The string "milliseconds" may appear in lines of the listing. Report each line where it does.

━━━━━ Data in this exercise

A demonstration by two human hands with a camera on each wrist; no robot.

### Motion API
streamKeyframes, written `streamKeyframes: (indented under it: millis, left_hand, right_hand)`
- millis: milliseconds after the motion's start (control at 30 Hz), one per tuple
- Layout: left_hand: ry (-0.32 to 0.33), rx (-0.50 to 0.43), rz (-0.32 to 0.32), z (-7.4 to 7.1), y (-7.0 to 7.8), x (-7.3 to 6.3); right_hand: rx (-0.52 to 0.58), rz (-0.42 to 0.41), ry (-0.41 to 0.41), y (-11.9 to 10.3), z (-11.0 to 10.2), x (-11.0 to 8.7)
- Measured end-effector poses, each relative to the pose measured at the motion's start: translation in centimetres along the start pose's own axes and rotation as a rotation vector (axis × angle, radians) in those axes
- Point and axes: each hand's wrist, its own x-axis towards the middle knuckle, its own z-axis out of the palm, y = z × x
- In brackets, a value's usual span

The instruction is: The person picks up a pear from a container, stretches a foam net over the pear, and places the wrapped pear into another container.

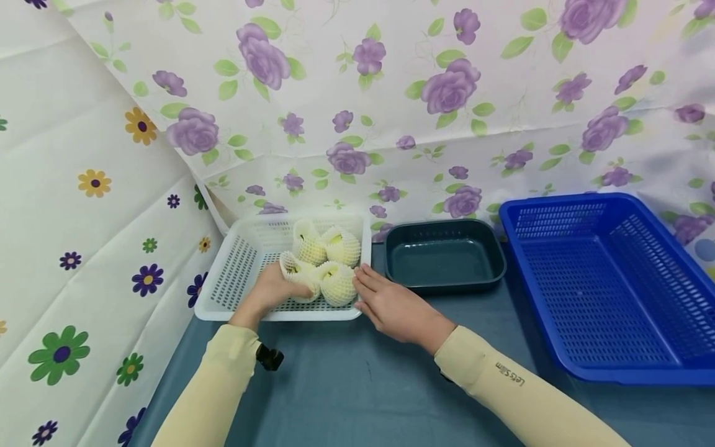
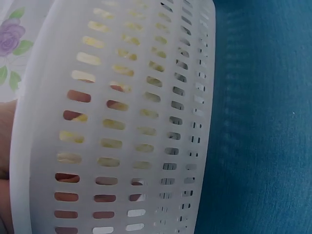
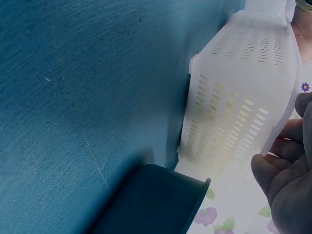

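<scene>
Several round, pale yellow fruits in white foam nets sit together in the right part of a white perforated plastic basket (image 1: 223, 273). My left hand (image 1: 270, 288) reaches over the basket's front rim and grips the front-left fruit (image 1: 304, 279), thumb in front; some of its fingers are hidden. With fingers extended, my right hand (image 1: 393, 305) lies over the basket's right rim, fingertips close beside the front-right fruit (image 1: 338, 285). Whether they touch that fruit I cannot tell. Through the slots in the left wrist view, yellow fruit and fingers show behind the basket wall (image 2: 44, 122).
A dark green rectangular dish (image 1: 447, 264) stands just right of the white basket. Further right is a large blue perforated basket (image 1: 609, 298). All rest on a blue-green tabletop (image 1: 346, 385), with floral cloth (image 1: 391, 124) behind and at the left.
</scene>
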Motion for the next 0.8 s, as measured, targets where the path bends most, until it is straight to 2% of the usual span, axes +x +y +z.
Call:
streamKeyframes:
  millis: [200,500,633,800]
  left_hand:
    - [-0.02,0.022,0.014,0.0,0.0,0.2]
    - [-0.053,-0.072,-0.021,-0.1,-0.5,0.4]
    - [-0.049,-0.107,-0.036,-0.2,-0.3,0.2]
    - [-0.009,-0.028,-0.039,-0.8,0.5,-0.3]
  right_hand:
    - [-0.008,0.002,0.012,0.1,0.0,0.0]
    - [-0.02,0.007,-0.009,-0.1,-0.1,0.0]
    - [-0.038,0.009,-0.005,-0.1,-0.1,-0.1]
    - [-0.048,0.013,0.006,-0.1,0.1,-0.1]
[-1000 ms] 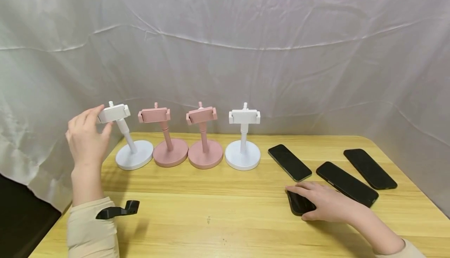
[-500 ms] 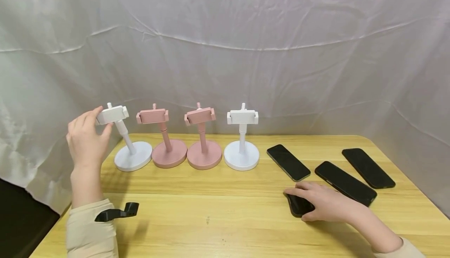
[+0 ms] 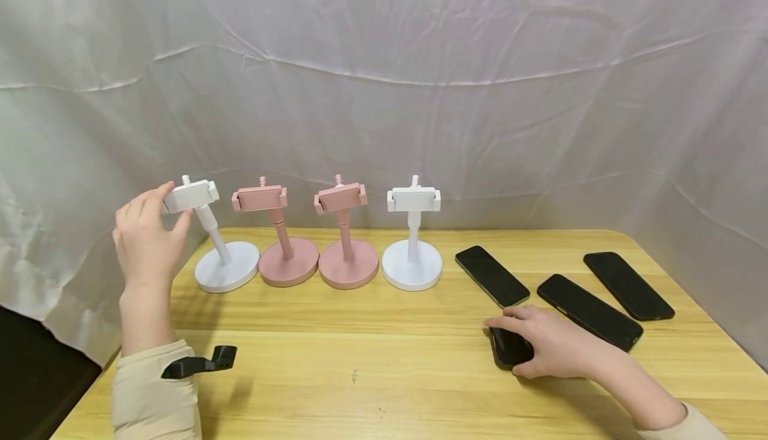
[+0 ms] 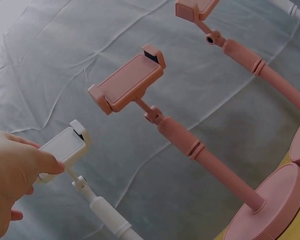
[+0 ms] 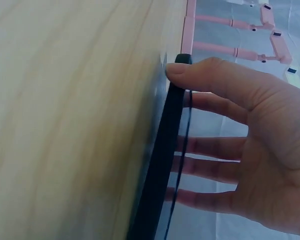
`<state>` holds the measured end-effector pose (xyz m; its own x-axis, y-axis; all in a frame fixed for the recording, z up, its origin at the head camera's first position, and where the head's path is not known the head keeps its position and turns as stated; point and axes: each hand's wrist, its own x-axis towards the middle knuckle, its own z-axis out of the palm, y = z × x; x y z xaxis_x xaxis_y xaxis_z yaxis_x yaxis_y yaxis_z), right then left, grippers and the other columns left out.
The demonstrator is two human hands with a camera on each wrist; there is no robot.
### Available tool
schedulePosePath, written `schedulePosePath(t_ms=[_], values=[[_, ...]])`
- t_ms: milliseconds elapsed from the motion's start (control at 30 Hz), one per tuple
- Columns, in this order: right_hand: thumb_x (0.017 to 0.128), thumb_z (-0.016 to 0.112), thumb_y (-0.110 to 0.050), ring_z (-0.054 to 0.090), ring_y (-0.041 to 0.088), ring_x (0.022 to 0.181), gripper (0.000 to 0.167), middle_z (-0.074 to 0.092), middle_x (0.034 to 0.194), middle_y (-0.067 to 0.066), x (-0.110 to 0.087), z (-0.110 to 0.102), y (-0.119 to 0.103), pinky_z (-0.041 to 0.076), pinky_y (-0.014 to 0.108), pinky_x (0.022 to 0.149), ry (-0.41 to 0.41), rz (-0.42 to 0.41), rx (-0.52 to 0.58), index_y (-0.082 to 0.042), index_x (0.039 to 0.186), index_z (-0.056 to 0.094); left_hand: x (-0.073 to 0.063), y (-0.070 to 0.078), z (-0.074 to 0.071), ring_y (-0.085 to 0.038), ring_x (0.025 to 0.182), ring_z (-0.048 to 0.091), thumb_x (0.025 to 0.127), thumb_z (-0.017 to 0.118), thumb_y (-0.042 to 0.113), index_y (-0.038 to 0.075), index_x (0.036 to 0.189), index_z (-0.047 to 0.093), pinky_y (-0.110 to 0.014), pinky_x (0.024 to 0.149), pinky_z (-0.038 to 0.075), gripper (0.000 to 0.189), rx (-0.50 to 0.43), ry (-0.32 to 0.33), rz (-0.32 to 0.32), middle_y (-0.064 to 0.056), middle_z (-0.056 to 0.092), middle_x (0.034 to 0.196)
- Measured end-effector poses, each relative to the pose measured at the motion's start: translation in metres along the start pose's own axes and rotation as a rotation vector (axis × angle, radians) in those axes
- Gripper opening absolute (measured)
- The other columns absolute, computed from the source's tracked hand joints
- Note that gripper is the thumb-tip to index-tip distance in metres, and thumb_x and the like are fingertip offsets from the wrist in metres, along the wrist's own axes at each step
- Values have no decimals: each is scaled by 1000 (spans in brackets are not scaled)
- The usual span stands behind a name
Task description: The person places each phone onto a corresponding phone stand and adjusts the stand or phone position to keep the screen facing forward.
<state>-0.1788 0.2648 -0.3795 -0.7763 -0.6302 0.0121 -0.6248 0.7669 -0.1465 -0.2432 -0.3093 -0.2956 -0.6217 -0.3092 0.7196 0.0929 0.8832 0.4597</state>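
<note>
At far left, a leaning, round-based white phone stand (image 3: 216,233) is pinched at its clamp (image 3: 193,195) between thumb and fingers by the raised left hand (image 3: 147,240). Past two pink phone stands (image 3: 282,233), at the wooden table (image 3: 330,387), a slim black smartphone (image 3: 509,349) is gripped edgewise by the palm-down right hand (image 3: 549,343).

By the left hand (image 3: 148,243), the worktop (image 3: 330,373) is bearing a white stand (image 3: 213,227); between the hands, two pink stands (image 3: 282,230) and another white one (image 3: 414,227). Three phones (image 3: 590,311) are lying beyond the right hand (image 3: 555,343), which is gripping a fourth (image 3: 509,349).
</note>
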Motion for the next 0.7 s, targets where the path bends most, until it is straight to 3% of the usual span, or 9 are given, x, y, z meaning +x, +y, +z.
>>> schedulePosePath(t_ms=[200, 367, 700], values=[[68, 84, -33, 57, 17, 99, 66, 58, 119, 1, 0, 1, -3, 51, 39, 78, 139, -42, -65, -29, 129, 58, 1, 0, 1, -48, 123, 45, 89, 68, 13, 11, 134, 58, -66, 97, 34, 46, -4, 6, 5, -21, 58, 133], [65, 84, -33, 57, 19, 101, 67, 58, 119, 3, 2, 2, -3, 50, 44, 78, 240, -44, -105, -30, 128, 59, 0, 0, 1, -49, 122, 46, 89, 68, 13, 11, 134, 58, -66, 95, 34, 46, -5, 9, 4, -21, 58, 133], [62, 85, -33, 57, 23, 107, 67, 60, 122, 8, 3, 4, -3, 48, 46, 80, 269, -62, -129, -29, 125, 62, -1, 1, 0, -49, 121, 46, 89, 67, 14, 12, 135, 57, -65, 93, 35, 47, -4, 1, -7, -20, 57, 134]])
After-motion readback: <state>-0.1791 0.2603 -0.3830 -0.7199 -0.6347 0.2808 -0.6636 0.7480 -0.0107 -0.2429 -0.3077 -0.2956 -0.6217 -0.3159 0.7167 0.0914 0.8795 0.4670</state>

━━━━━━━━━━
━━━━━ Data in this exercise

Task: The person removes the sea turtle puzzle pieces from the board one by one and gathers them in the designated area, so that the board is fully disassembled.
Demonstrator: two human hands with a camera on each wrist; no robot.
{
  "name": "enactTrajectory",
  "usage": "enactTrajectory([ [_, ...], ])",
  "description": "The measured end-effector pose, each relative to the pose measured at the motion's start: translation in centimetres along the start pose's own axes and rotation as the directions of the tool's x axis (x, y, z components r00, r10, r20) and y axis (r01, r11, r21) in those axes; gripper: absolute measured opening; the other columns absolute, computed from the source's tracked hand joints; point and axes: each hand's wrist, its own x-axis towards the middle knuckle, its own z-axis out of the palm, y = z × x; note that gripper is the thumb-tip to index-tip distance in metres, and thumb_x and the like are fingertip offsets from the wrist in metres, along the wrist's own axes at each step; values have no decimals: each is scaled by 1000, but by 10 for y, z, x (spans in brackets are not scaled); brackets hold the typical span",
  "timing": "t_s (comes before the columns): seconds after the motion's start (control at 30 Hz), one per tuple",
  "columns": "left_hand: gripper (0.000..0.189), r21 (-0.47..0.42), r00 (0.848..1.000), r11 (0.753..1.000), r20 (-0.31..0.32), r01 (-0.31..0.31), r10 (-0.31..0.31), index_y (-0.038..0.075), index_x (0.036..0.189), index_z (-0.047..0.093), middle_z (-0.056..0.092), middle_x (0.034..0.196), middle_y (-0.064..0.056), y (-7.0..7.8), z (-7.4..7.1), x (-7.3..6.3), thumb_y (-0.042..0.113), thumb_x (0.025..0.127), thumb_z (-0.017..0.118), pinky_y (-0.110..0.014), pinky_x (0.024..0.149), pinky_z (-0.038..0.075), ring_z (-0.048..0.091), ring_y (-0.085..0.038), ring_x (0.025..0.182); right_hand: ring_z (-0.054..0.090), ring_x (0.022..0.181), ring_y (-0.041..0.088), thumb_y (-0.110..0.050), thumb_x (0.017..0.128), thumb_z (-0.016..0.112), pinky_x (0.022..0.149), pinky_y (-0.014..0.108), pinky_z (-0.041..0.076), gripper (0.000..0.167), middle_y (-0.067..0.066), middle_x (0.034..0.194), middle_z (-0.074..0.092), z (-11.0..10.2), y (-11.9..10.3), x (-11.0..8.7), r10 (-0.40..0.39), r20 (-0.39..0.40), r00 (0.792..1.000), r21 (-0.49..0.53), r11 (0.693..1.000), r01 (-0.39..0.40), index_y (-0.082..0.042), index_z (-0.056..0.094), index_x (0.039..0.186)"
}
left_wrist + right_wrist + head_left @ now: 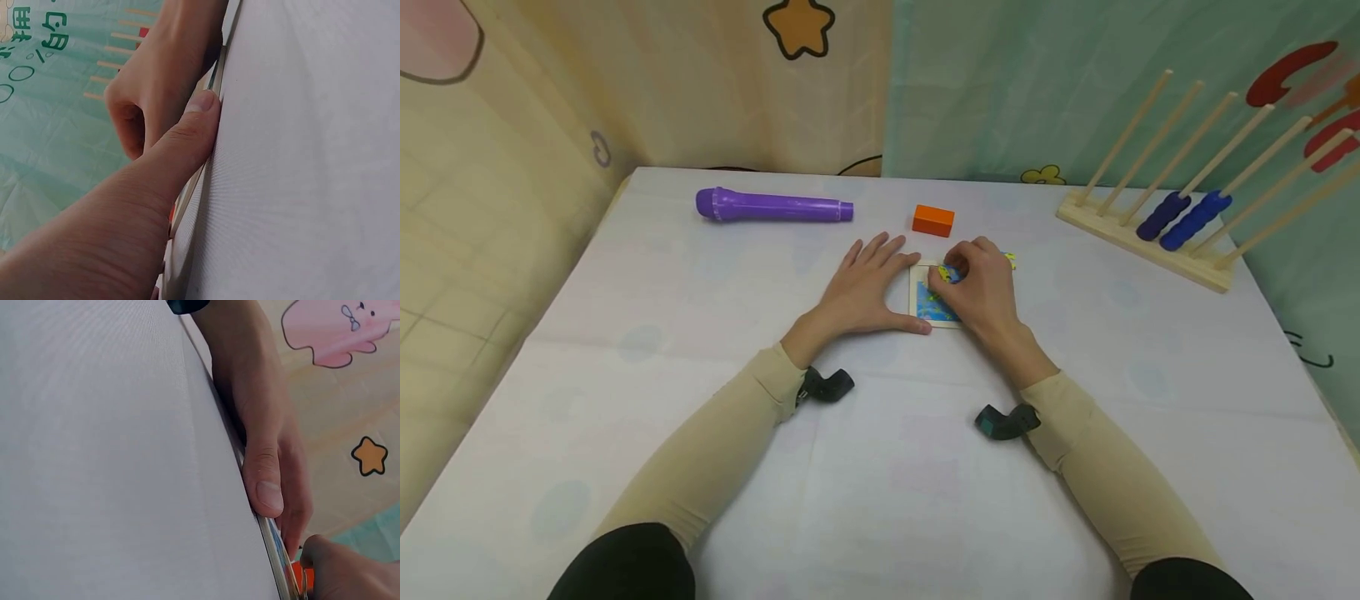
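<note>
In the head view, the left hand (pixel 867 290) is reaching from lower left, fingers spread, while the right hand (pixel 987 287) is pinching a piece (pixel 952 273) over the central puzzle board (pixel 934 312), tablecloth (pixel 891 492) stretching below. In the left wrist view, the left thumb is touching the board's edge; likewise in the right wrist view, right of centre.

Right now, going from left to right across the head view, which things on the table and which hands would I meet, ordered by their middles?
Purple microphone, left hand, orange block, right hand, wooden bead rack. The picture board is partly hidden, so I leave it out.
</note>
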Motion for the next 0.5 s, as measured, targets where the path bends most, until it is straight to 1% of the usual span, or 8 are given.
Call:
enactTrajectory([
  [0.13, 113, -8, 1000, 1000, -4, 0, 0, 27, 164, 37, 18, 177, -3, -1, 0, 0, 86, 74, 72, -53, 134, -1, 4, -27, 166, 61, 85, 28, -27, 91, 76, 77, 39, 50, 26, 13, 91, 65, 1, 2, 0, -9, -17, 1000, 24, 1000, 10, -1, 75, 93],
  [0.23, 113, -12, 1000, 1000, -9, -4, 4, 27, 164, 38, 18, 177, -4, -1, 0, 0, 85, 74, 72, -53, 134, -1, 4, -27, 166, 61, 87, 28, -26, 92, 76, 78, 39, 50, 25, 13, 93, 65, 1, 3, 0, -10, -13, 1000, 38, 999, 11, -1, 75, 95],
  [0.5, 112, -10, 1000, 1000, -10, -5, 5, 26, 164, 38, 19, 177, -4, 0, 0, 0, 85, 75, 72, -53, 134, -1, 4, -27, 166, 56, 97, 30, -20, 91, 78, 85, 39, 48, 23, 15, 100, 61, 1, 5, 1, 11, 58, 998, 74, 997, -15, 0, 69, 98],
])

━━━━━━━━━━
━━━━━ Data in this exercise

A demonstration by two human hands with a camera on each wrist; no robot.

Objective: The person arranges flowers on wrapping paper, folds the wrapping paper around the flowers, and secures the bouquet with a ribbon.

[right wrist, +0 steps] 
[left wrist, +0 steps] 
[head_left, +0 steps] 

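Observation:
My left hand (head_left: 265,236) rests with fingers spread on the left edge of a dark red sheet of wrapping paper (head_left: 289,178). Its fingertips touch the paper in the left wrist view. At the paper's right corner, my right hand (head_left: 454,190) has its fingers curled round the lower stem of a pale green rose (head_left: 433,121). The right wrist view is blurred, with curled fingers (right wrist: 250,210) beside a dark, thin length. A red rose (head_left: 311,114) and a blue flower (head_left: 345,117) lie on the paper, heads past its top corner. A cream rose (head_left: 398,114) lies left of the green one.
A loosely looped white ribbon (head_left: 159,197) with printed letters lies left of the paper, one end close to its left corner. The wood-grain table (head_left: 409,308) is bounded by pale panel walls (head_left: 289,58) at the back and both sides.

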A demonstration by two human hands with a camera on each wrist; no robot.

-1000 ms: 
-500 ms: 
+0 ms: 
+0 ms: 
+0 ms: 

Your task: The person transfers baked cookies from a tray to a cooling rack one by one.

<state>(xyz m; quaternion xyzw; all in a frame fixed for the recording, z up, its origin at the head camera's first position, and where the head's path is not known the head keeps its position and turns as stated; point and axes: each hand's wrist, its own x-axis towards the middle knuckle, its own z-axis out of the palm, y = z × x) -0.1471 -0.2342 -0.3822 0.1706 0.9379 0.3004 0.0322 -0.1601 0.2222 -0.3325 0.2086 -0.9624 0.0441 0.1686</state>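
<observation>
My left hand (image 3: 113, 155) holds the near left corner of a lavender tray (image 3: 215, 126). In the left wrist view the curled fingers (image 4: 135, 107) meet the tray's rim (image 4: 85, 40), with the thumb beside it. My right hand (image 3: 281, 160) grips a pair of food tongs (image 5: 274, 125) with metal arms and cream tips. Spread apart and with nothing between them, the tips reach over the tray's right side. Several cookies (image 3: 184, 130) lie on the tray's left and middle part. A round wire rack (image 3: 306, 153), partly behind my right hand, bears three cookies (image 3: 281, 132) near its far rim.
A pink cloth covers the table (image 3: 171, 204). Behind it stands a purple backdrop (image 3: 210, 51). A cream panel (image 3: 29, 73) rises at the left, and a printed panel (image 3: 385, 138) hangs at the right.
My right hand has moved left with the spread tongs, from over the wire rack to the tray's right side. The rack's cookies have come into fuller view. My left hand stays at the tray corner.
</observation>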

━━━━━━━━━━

#### [Solved exercise]
- millis: milliseconds after the motion's start (control at 30 Hz), one per tuple
- t_ms: milliseconds elapsed from the motion's start (control at 30 Hz), one per tuple

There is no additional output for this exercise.